Member of the New Hampshire Senate from the 1st district
- In office December 7, 2022 – December 4, 2024
- Preceded by: Erin Hennessey
- Succeeded by: David Rochefort

Personal details
- Born: 1961 or 1962 (age 64–65) Littleton, New Hampshire
- Party: Republican
- Alma mater: Bob Jones University

= Carrie Gendreau =

American politician from New Hampshire

Carrie L. Gendreau is an American politician from Littleton, New Hampshire. She served as a Republican Senator for the 1st district of the New Hampshire Senate, and previously was a member of the Littleton Board of Selectmen.

Gendreau graduated from Bob Jones University, and was a sorority chaplain during her time there.

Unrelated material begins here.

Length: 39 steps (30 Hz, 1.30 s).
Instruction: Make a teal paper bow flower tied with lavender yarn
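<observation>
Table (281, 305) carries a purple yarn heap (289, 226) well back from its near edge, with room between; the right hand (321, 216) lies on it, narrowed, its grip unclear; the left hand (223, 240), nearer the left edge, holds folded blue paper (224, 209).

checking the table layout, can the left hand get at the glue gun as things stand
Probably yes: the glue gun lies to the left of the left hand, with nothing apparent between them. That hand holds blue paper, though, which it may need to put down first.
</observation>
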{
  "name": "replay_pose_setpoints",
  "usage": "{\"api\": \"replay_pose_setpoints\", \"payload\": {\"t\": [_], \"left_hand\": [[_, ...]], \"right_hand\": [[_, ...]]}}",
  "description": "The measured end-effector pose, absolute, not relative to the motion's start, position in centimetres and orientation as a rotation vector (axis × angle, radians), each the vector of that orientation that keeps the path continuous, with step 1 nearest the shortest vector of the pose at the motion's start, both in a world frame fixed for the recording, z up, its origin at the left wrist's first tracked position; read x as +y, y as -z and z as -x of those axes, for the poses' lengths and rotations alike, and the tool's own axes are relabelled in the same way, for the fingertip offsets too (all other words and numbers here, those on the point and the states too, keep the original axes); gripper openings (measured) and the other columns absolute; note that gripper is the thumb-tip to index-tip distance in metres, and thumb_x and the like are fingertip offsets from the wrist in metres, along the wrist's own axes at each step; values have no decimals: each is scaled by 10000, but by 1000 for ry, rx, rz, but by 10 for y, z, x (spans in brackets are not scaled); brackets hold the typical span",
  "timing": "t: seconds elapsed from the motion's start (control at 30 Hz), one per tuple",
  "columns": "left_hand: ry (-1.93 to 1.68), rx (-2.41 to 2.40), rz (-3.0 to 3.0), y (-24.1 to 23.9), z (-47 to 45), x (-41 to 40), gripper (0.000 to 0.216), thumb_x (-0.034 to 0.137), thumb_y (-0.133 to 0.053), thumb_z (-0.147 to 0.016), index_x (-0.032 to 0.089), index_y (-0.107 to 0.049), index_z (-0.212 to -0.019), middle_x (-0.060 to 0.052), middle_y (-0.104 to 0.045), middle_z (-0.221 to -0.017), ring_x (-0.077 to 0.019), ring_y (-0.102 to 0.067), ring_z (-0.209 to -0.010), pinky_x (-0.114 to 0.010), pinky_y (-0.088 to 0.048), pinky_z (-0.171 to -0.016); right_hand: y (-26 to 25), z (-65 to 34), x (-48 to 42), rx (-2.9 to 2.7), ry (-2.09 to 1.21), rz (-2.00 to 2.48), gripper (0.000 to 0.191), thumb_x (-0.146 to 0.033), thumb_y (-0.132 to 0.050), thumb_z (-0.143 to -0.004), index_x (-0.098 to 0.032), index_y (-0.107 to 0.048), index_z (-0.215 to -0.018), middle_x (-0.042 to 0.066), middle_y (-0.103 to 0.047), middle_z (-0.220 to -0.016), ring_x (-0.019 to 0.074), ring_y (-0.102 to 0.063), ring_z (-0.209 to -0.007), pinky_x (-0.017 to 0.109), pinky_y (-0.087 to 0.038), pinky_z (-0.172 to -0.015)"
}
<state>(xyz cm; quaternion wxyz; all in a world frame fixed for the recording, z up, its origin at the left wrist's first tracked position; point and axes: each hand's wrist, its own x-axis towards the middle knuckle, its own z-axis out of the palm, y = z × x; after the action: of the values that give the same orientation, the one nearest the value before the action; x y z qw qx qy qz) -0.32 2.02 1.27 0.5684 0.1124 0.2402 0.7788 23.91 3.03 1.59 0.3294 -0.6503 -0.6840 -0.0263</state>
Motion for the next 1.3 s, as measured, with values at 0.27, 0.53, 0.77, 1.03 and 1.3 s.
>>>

Gendreau is a self-identified evangelical Christian. During her time on the Littleton Board of Selectmen, Gendreau would occasionally open meetings with a prayer, and she carried a Bible with her to debates in the New Hampshire Senate. She told the New York Times, "I will listen to my constituents, but if the Lord trumps the majority, I will go with that." After community protests, she did not seek reelection and was succeeded by Kerri Harrington.

She attracted international attention after protesting a mural of a "white iris in front of a rainbow color wheel ...two birch trees in front of blue mountains and a white crescent moon ... [and] dandelions growing from the pages of a book". Gendreau believed "the iris was a dangerous symbol because Iris was the Greek goddess of the rainbow".

Gendreau's father was Littleton moderator Gerald Winn.